In this work, authors apply the shotgun proteomic approach to measure the proteome expression of Neospora caninum, a parasite causing problems in farm animals, in its different stages. In particular, they compare the protein different expression between tachyzoite and bradyzoite stages with that of the Bumped Kinase inhibitor BKI-1294-induced intracellular multinucleated complexes (MNCs), and demonstrate MNCs as a novel viable stage of the parasite.
Authors took advantage of their solid experience and knowledge on apicomplexan parasites, as resulted by their previous studies, to perform an accurate and well-done proteomic analysis.

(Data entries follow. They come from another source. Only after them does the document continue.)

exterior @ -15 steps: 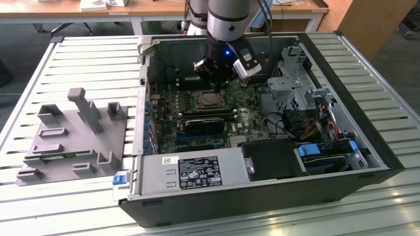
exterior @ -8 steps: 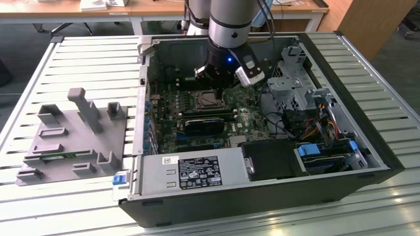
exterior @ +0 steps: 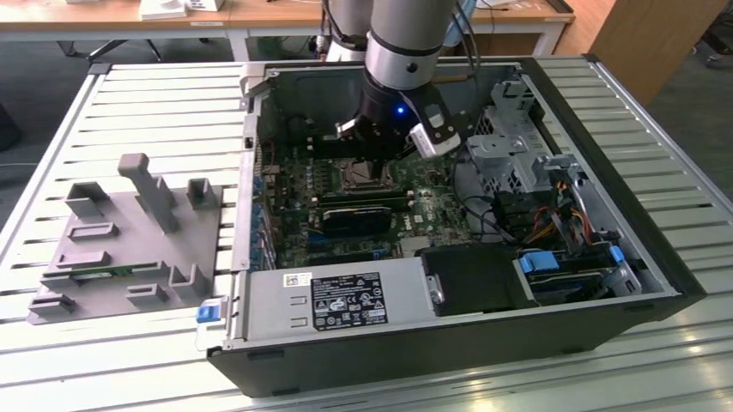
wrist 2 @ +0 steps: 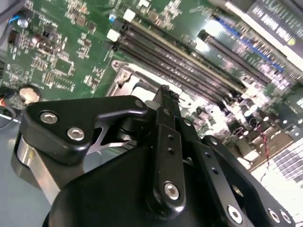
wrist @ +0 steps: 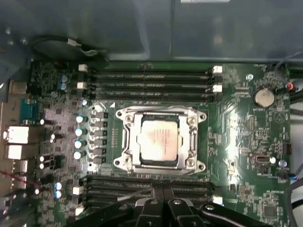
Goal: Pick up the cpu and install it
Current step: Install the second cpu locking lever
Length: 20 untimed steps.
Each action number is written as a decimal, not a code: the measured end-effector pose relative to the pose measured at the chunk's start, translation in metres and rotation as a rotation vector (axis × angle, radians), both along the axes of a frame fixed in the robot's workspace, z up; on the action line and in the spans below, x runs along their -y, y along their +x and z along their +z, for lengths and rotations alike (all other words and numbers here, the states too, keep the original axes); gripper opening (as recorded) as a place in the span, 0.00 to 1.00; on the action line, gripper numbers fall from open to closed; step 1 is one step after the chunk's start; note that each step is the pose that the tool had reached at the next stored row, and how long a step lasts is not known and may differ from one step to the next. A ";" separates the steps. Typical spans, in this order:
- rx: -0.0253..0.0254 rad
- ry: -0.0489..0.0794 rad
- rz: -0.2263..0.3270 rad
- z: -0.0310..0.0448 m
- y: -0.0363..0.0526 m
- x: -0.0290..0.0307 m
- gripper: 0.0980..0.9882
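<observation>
Claw: the gripper (wrist: 163, 191) sits nearest the lens in both wrist views, its black fingers (wrist 2: 166, 101) pressed together with no gap between them and nothing held.
Just past the tips: the cpu (wrist: 160, 140), silver top up, lies flat inside the socket frame (wrist: 161, 113) on the motherboard (wrist: 236, 127).
Contact: claw and chip look apart; the tips hang near the frame's edge, above the board.
Either side of the socket: rows of memory slots (wrist: 151, 82), unfilled as far as I can see.
Further out: the open computer case (exterior: 596, 103) lies on a slatted table (exterior: 137, 120); a grey parts holder (exterior: 126, 232) stands well away from the claw.
Step in hand: placing looks done; the chip appears seated.
Next move calls for: securing the chip without nudging it, by my judgement.
</observation>
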<state>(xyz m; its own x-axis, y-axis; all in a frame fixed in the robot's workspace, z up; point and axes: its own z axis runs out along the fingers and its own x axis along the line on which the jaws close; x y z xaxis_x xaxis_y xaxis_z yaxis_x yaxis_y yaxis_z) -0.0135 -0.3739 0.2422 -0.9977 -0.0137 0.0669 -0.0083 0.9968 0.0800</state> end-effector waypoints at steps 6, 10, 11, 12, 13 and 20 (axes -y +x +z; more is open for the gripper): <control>-0.0001 0.000 0.000 -0.0019 -0.0159 0.0033 0.01; 0.0000 0.000 0.000 -0.0032 -0.0228 0.0034 0.01; -0.0001 0.000 0.000 -0.0041 -0.0236 0.0034 0.01; -0.0002 0.000 0.000 -0.0056 -0.0240 0.0034 0.01; -0.0005 0.000 0.000 -0.0073 -0.0241 0.0034 0.01; -0.0038 0.000 0.000 -0.0180 -0.0260 0.0044 0.01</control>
<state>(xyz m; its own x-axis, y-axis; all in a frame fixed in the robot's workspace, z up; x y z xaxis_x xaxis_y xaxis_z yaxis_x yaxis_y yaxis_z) -0.0395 -0.3782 0.2242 -0.9974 -0.0139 0.0707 -0.0082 0.9968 0.0800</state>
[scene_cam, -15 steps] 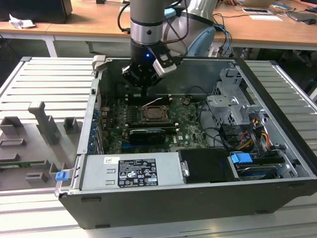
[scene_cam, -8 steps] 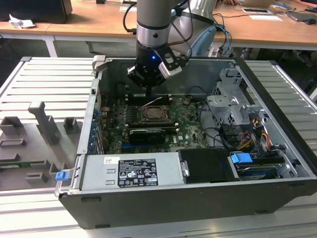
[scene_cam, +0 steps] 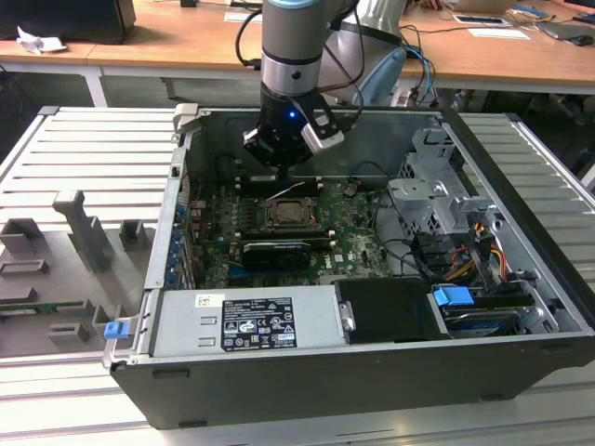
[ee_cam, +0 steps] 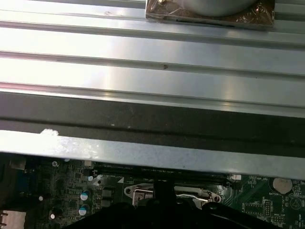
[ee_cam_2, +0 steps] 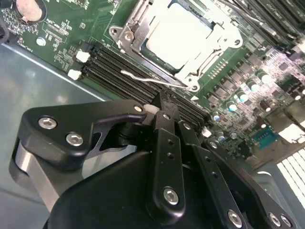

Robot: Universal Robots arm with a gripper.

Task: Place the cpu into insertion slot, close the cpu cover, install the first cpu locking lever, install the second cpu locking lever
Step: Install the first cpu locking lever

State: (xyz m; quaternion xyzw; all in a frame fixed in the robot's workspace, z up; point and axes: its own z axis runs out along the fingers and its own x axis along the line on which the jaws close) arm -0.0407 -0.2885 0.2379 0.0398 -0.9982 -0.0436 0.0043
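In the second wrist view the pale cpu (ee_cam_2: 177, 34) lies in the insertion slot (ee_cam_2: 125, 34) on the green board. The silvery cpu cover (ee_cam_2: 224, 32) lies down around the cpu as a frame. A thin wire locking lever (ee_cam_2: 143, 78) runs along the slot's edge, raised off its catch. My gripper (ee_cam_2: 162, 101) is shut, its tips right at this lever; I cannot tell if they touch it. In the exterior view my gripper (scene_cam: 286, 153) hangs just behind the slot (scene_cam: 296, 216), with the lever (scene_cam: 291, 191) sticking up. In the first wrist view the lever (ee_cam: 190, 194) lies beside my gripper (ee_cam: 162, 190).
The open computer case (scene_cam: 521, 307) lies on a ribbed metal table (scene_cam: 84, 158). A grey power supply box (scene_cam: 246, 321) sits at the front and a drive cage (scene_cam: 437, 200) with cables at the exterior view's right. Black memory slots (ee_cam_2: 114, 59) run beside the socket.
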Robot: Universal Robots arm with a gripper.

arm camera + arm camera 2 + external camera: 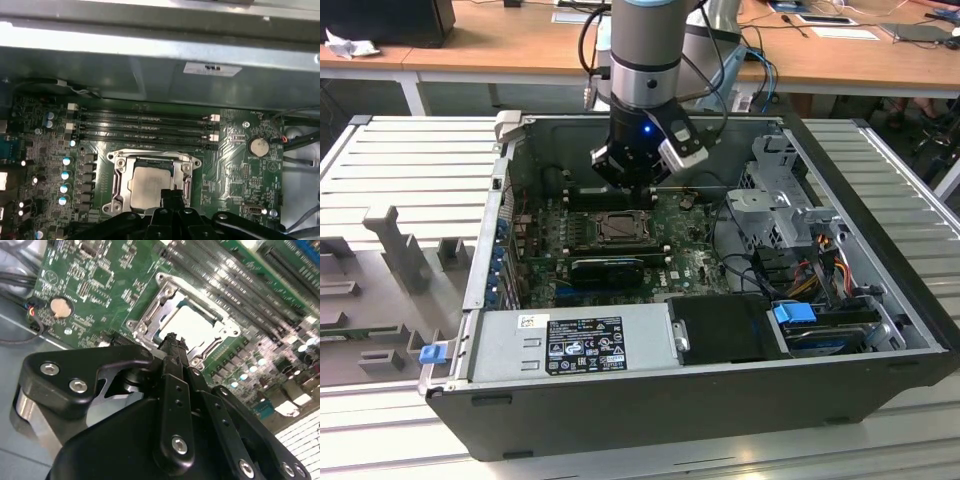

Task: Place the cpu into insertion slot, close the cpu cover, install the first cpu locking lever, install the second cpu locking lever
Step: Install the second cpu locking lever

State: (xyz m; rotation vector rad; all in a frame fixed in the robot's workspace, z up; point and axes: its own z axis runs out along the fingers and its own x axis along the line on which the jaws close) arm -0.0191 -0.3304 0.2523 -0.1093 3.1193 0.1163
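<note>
The pale cpu (150, 187) lies flat in the insertion slot (618, 228) on the green motherboard. The silvery cpu cover (152, 159) lies down around it as a frame, and the chip (192, 325) shows through the cover's (165, 295) square opening. My gripper (172, 195) hangs just above the socket's near edge, shut, with nothing between its fingers. In the second wrist view the black fingertips (172, 344) stand together at the socket's rim. The exterior view has the gripper (632, 185) low inside the open case. I cannot make out the locking levers.
Long black memory slots (142, 127) run beside the socket, under the case wall (150, 75). A coin battery (258, 146) sits on the board. The graphics card (608, 268), power supply (580, 340), drive cage (775, 200) and cables (820, 260) crowd the case.
</note>
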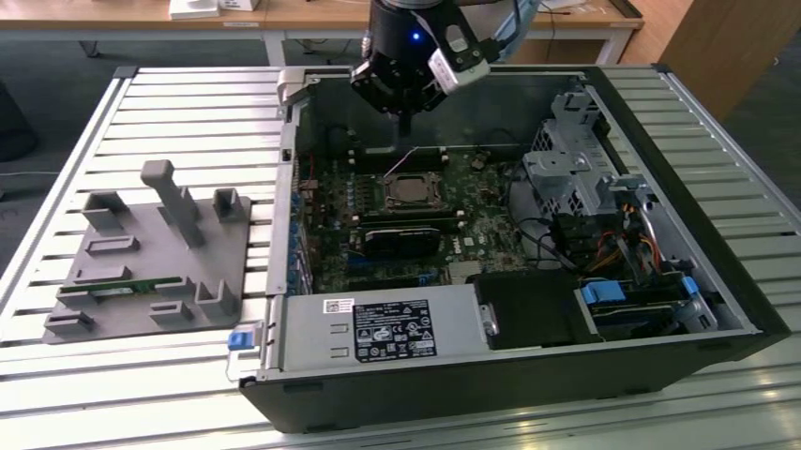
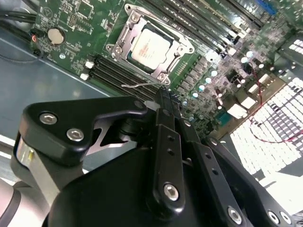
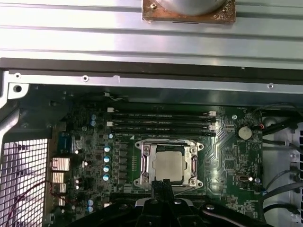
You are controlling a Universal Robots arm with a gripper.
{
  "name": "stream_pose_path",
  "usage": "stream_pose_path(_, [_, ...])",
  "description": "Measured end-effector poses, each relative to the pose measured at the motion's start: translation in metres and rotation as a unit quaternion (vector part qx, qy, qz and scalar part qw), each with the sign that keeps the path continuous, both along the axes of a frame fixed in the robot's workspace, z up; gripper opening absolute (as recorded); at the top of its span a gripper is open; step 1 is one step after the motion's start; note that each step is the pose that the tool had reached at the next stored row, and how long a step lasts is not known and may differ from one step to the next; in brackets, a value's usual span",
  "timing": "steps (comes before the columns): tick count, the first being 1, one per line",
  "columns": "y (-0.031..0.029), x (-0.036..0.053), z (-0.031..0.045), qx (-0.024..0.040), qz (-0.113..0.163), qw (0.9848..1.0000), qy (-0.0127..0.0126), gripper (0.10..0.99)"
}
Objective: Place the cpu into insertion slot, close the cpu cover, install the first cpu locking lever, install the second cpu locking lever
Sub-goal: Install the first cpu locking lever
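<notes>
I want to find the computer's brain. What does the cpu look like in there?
Look inside the open black computer case, at the green motherboard on its floor. Near the board's middle sits a silvery metal frame, the cpu cover, and the cpu is the flat, pale grey square inside it, unlike the long black memory slots beside it.

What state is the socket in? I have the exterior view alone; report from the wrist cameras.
Observer: In both wrist views the cpu lies flat in the socket, the cpu cover down around it.
Operator: Give me the claw.
Observer: In the first wrist view the claw, fingertips together, hangs by the socket's edge.
Operator: Report the levers.
Observer: In the second wrist view a thin wire lever sticks out free beside the socket.
</notes>
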State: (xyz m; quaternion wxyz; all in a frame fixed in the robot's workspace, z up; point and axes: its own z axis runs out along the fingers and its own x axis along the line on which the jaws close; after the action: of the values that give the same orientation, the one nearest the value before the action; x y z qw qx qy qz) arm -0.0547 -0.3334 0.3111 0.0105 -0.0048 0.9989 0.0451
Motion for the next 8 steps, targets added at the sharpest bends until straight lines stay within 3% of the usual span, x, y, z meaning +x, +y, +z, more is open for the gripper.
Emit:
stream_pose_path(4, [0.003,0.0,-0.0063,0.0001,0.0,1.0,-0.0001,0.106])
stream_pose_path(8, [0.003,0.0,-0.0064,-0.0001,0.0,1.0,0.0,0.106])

They compared protein levels, and in particular the overexpressed proteins, between tachyzoite, bradyzoite and MNCs stages with the purpose to identify their specific biomarkers.
Authors performed shotgun proteomics and statistics, detecting a consistent number of proteins differentially expressed between tachyzoite and MNCs, and among them only 12 up-regulated in MNCs, mainly connected to surface antigenic properties.
The results of the proteomic approach were solid and of high quality, and support the proposal of MNCs as a new stage of N. caninum, due to survival response to drug pressure.
On this basis, I consider the results interesting and also significant in the field of apicomplexan parasite field. Moreover, the manuscript doesn’t need language revision.
I have only a criticism, regarding the publication in the past few days of the article “Neospora caninum: Structure and Fate of Multinucleated Complexes Induced by the Bumped Kinase Inhibitor BKI-1294” on Pathogens by (mostly) the same authors. Indeed, after reading this paper I found that most of the introduction part is almost superimposable with that of the present manuscript, and I suggest the authors to re-write this part of the manuscript accordingly, also adding in the introduction part a reference of the Pathogens paper.
For these reasons I believe that the above-mentioned manuscript will be suitable for publication on Microorganisms once the authors will revise the manuscript answering to my comment.
Author Response
Responses to reviewer 2:
Thank you for your constructive comments on our manuscript.
We have no rewritten a large portion of the Introduction as requested. Changes are marked in red font.
In addition, we have added the reference Winzer et al., 2020 (Pathogens 9, 382). At the time this paper was submitted, that paper was not accepted yet.